**What is being asked**
Each line of the data below goes into the copy exactly; pictures do not.

Start of Information supplied

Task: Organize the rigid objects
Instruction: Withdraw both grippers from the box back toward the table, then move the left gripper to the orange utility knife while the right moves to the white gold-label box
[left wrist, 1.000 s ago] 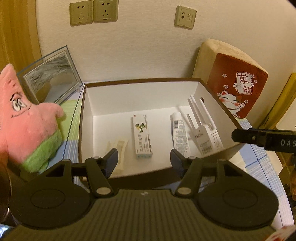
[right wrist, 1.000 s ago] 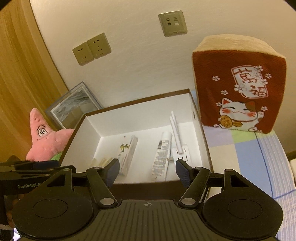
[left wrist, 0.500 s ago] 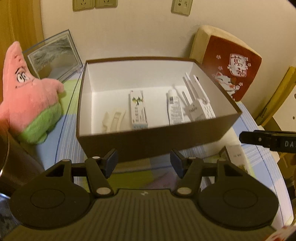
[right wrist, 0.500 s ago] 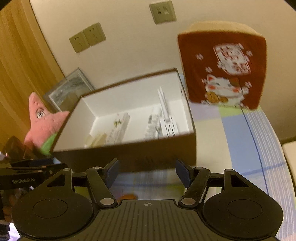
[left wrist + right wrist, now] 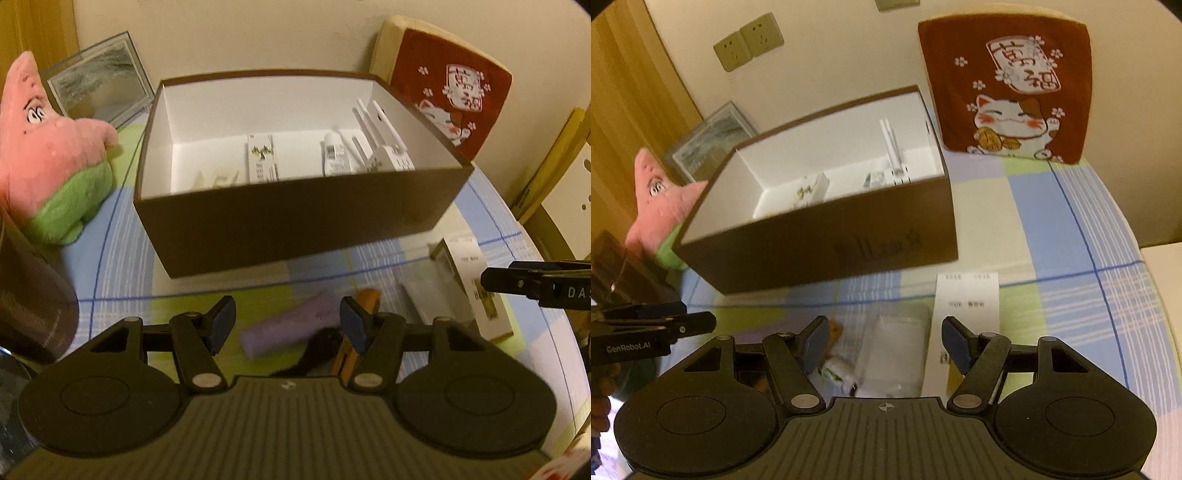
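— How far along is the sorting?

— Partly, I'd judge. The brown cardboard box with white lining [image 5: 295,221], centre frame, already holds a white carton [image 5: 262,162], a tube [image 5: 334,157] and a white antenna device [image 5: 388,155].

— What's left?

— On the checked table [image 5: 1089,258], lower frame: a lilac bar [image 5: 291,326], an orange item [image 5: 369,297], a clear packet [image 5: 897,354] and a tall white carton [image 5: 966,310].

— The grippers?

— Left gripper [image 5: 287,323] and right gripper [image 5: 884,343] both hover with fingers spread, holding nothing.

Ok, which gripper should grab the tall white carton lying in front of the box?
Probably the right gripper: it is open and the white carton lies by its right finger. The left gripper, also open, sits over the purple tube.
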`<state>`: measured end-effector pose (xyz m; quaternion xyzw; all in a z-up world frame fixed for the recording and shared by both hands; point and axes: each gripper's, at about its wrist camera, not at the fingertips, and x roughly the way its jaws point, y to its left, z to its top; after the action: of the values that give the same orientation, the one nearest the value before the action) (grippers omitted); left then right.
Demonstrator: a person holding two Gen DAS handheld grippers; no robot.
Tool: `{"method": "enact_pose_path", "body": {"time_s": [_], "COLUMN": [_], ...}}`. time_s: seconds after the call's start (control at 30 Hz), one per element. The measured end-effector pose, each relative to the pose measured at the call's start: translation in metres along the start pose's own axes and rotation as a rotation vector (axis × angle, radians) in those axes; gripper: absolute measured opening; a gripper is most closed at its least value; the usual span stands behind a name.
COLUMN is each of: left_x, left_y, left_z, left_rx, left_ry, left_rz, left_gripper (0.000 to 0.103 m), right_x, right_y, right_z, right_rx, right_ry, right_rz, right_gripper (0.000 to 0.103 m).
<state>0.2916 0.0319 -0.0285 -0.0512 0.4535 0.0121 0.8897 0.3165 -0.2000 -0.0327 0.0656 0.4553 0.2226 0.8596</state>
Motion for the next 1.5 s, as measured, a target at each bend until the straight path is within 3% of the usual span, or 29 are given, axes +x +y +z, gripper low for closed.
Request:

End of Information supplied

**Response below**
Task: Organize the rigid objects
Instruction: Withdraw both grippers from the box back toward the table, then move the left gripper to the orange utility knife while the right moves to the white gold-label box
[left wrist, 1.000 s ago] 
[right wrist, 1.000 s ago] 
[left wrist, 0.500 s ago] 
[right wrist, 0.500 s ago] 
[left wrist + right wrist, now] 
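— How far along is the sorting?

— Partly, I'd judge. The brown cardboard box with white lining [image 5: 295,221], centre frame, already holds a white carton [image 5: 262,162], a tube [image 5: 334,157] and a white antenna device [image 5: 388,155].

— What's left?

— On the checked table [image 5: 1089,258], lower frame: a lilac bar [image 5: 291,326], an orange item [image 5: 369,297], a clear packet [image 5: 897,354] and a tall white carton [image 5: 966,310].

— The grippers?

— Left gripper [image 5: 287,323] and right gripper [image 5: 884,343] both hover with fingers spread, holding nothing.

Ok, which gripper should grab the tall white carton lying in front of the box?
Probably the right gripper: it is open and the white carton lies by its right finger. The left gripper, also open, sits over the purple tube.
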`<state>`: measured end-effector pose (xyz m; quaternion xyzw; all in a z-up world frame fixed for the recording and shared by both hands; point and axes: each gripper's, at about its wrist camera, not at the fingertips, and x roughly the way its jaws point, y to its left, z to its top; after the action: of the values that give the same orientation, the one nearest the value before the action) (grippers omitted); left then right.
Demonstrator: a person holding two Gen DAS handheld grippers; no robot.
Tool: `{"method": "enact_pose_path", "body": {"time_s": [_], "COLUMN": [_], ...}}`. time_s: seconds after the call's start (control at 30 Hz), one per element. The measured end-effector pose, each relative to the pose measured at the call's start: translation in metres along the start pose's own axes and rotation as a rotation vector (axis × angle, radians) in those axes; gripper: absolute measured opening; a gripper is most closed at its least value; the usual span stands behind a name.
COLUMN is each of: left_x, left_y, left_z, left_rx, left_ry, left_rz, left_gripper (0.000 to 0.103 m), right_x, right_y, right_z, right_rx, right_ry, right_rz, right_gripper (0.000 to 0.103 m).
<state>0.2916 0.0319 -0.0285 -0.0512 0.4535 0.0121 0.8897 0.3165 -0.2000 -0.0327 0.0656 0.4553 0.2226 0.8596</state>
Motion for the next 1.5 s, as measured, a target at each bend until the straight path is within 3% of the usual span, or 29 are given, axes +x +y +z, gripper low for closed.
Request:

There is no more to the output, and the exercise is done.